Additionally, you should aim for 150 minutes of moderate intensity aerobic activity per week. If you’re exercising at a moderate level, you heart rate will be raised, you can still carry on a conversation, but may be unable to sing the words to a song. This includes brisk walking, heavy yard work, leisurely swimming, bicycling or yoga.

It’s also important to include muscle-strengthening activities and balance activities. Muscle-strengthening activities may include lifting free weights, using weight machines, working with elastic resistance bands or using your own body weight as resistance. Balance activities may include standing on one foot, walking backward or even some group exercise classes.


Exercise and remaining physically active is especially important for diabetics, because it helps cells use sugar in the blood for energy, and that means lower blood glucose readings.

Walking and biking are great options for beginners. If you are unable to walk or bike due to physical restrictions, weightlifting or chair exercises may be the answer for you. These types of exercises will help build muscle, and that uses glucose for fuel, thus lowering the amount of glucose in the blood.

If you suffer from bad joints, you might also find swimming and water aerobics a good choice for you, because there is no weight put on the joints to cause pain.

Heart disease

Heart disease is very common among older Americans, but staying physically active can help keep your heart healthy for years to come.

Physical activity helps lower blood pressure, strengthens the heart muscle and burns calories — all of which are important for keeping your heart healthy.

If you’re worried about putting too much stress on your heart by exercising, speak with your doctor about how much activity is recommended for you and what types of exercises would be most beneficial.

There may be types of activity you should avoid and warning signs you’ll need to watch out for, but doctors agree that staying active in a safe and healthy way can do wonders for your heart and overall health.

Where to start

Starting out is often the most challenging. Rather than exercise, think of it as simply moving more often.

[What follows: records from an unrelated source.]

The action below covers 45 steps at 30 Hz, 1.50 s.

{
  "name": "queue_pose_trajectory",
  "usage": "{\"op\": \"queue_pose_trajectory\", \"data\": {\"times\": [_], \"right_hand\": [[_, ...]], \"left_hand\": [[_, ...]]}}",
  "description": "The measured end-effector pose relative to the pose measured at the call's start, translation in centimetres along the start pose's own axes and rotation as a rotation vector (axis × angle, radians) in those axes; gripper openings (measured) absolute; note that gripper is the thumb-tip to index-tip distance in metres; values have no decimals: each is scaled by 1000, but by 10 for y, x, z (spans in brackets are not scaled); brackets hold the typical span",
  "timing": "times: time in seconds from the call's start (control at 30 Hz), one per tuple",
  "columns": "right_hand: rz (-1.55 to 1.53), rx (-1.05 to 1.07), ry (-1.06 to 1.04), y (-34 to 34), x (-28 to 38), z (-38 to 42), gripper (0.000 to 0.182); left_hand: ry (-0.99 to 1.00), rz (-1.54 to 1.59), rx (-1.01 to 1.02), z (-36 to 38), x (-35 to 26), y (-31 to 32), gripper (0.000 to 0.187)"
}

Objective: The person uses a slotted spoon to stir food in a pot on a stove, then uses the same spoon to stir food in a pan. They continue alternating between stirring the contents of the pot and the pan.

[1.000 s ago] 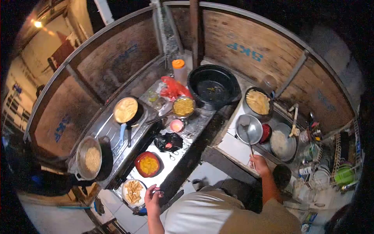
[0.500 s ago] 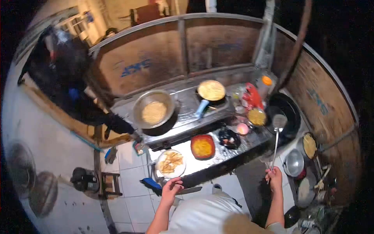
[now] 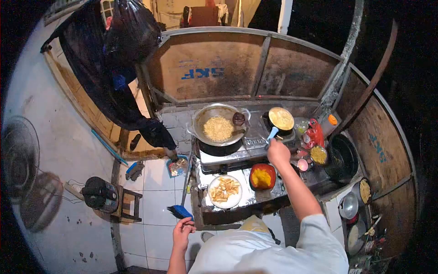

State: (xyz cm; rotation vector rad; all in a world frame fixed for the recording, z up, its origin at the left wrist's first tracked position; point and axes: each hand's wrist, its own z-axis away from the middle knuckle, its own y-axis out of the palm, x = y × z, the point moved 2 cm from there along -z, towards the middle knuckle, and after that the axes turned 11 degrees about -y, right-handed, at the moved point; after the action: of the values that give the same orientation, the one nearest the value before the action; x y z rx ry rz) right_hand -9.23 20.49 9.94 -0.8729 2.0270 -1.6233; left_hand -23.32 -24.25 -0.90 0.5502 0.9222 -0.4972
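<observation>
My right hand (image 3: 277,153) reaches over the stove, closed around the thin handle of a ladle. The ladle's dark round head (image 3: 238,119) is at the right inner side of a wide metal wok (image 3: 199,131) with pale, frothy food (image 3: 218,128) in it. Just beyond my fingers is the blue handle (image 3: 273,133) of a pan holding a yellow round food (image 3: 281,118). My left hand (image 3: 183,228) hangs low with loosely bent fingers and nothing in it, close to the blue broom head (image 3: 180,211).
A white plate of fried pieces (image 3: 225,192) and a red-orange dish of yellow food (image 3: 262,176) stand on the lower ledge. At right are a bowl (image 3: 318,155), a black basin (image 3: 343,160) and metal pots (image 3: 349,207). A rice cooker (image 3: 99,195) sits on a stool at left.
My right hand has swung left and forward from beside the black basin to the stove, carrying the ladle to the wok. The view has turned left; my left hand remains low.
</observation>
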Motion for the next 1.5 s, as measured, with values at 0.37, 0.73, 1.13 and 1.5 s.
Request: {"op": "queue_pose_trajectory", "data": {"times": [0.37, 0.73, 1.13, 1.5], "right_hand": [[313, 3, -405, 72, 44, -194, 19], [21, 365, -269, 67, -5, -219, 25], [44, 313, -325, 52, 13, -201, 21], [220, -23, -586, 2, 20, -177, 14]], "left_hand": [[127, 239, -289, -10, 17, 33, 33], [164, 409, -421, -20, 6, 93, 32], [172, 312, -390, -21, -1, 71, 33], [144, 299, -321, -26, -3, 69, 31]]}}
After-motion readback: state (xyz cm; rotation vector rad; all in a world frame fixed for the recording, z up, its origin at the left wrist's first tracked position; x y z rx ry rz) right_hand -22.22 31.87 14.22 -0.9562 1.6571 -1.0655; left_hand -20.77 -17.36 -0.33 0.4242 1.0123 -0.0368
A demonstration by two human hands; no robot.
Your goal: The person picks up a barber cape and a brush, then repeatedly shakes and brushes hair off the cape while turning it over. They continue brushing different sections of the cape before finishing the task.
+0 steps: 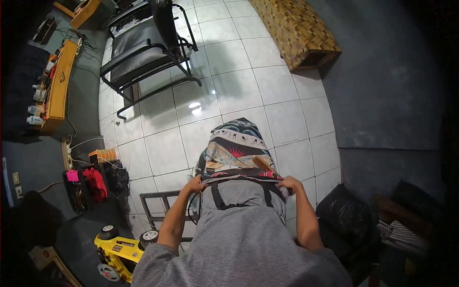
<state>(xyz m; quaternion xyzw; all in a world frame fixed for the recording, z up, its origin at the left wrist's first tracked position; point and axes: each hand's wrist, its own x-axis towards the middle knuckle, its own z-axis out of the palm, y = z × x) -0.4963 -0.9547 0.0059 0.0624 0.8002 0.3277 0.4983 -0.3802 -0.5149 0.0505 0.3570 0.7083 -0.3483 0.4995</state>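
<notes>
A patterned apron (234,148) with colourful prints and a lettered white band hangs in front of my waist. Its upper edge is stretched between my hands. My left hand (195,184) is closed on the left corner of that edge, and my right hand (290,182) pinches the opposite corner. Close to my right hand, a brown wooden-looking piece (262,165) sticks up from the apron; its lower end is hidden. Dark straps (217,197) lie across my grey shirt just behind the edge.
Ahead stands a black padded armchair (138,48) on white floor tiles (239,95). A woven box (299,31) lies along the right wall. To the left are a wooden shelf (61,86) with bottles, a yellow toy car (119,246) and a metal frame (155,203). Black bags (342,208) sit at right.
</notes>
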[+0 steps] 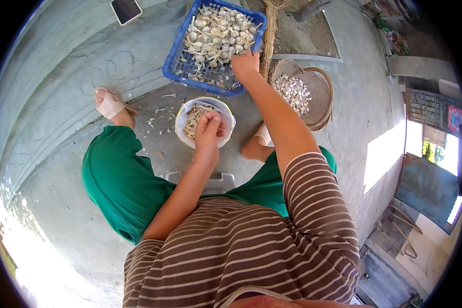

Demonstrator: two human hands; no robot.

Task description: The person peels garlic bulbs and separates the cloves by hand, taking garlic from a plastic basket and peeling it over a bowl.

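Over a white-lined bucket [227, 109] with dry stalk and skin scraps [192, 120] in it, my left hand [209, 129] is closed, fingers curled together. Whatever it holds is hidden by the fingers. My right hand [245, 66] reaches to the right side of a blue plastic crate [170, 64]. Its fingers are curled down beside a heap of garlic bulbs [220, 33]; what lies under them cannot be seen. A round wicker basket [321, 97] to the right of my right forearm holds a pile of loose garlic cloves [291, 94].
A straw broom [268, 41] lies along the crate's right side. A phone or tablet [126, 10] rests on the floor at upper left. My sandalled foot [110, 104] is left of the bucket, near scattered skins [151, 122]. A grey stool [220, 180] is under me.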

If you worry about having equipment, know that expensive exercise machines are not always necessary. While many enjoy the social aspect of joining a gym, it’s just as easy to stay active in your own home. You can invest in a pair of lightweight dumbbells, a yoga mat and an elastic stretch band all for about $50 or less.

If you are the type of person who stays motivated with the help of a friend, find a buddy who you can walk or swim with a few times per week. Write the date in your calendar or set a reminder on your cellphone. Picking new routes and new places to meet for the exercise can also help keep you interested.

Staying healthy as you age may seem challenging, but one of the best ways to start is by adding more movement into your day. Routine check-ups and follow-ups with a primary care provider are also important steps to staying healthy.

Sue Trainor is a certified nurse practitioner in endocrinology at Mount Nittany Physician Group.